Ms Hunter said the duration of these shocks would be critical in determining their impact on inflation.
“If people expect the shock to be over quickly, they are less likely to respond to it,” she said.
“By contrast, if the shock is expected to be more persistent, it is likely to have larger impacts and create greater risks of inflation expectations shifting.”
She warned that supply-side disruptions are becoming more common, forcing the RBA to confront increasingly frequent trade-offs between controlling inflation and supporting economic growth.
“These shocks appear to be becoming more frequent,” Ms Hunter said.
“That means the RBA—and the economy more broadly—may have to face these trade-offs, and the costs that come with them, more often in the years ahead.”
Australians have already endured three interest rate increases this year, with the cash rate climbing from 3.60 per cent to 4.35 per cent, its highest level in two years. Despite the aggressive tightening cycle, Ms Hunter said monetary policy alone cannot shield Australia’s economy from international developments.
“Economic spillovers from rising geopolitical tensions, trade fragmentation, and the increasing prevalence of extreme climate events are just some of the shocks we are now experiencing,” she said.
“As a small open economy, we are buffeted by changes in the global environment.”
She emphasised that while interest rates are an effective tool for managing demand, they cannot resolve the underlying causes of supply disruptions or improve long-term productivity.
“Monetary policy is a demand management tool. We can’t use it to materially change the economy’s trend rate of productivity growth or maximum sustainable employment,” she said.
The Reserve Bank’s challenge lies in balancing its dual mandate of maintaining low and stable inflation while supporting full employment. Supply shocks complicate that objective because they tend to push inflation higher even as they slow economic growth.
“Some types of economic disturbances, or shocks, will put our mandate outcomes into conflict by pushing up inflation while also weighing on demand and activity,” Ms Hunter said.
“Supply or relative price shocks can create a trade-off for monetary policymakers if they are likely to have a persistent impact on inflation and the broader economy.”
She acknowledged the dilemma facing policymakers.
“All else equal, a persistently higher outlook for inflation suggests that interest rates should be raised,” she said.
“But at the same time, weaker economic activity and so more excess supply suggests that interest rates should be cut.”
Ms Hunter described the tension as a trade-off that “cannot be avoided” and suggested prolonged conflict in the Middle East could force the Reserve Bank to reassess its forecasts.
Current projections from both the RBA and the Treasury do not expect underlying inflation to return to the bank’s target range of two to three per cent until late 2028.
Despite the increasingly uncertain global outlook, financial markets are not yet expecting another immediate rate increase.

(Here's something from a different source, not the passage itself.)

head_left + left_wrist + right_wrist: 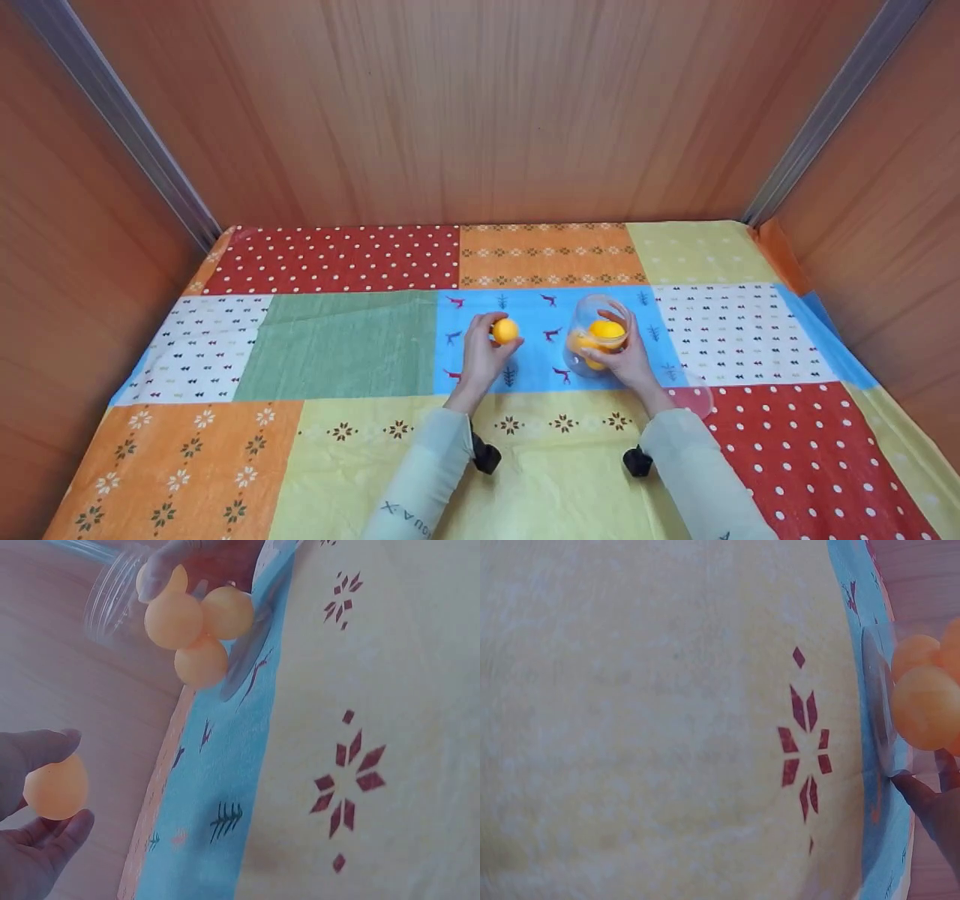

With the RBA’s next policy meeting less than a month away, markets are pricing in just a 19 per cent chance of a fourth consecutive rate hike.
Ms Hunter stressed that the central bank’s role is to prevent temporary shocks from becoming embedded in the broader economy.
“A central bank can only decide how to balance the impact on inflation and activity, while ensuring that temporary shocks do not become persistent inflation,” she said.
While acknowledging the difficult choices ahead, she reaffirmed that restoring price stability remains the RBA’s priority.
“The board will continue to act as needed to ensure inflation returns to target and the labour market to sustainable full employment,” she said.
The Reserve Bank will announce its next cash rate decision on 11 August.